What the exercise asks -
Pictures are not part of the answer. Write out exactly the lines from the one containing "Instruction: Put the" through the end of the material below.

--- START ---

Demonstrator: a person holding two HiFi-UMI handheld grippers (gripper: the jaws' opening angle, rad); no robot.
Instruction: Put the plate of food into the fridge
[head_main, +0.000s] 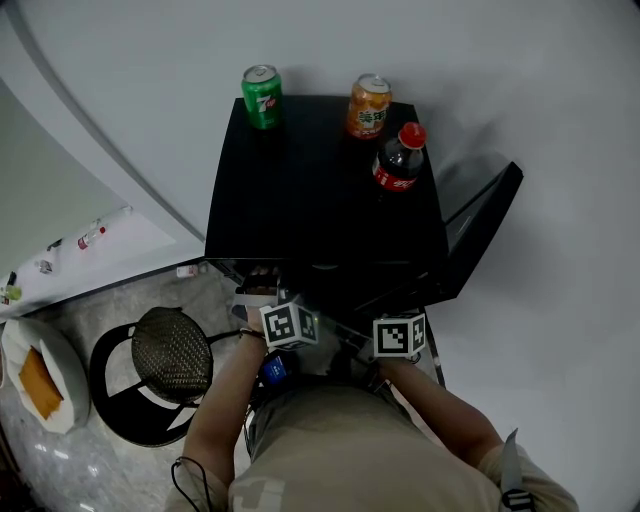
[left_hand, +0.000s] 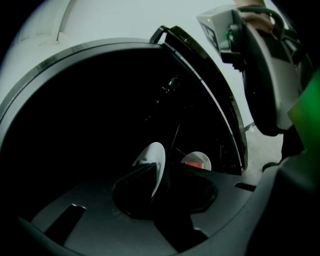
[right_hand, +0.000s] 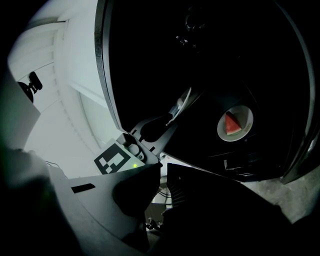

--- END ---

Finished task -
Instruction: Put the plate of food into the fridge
[head_main, +0.000s] 
[left_hand, +0.000s] 
[right_hand, +0.000s] 

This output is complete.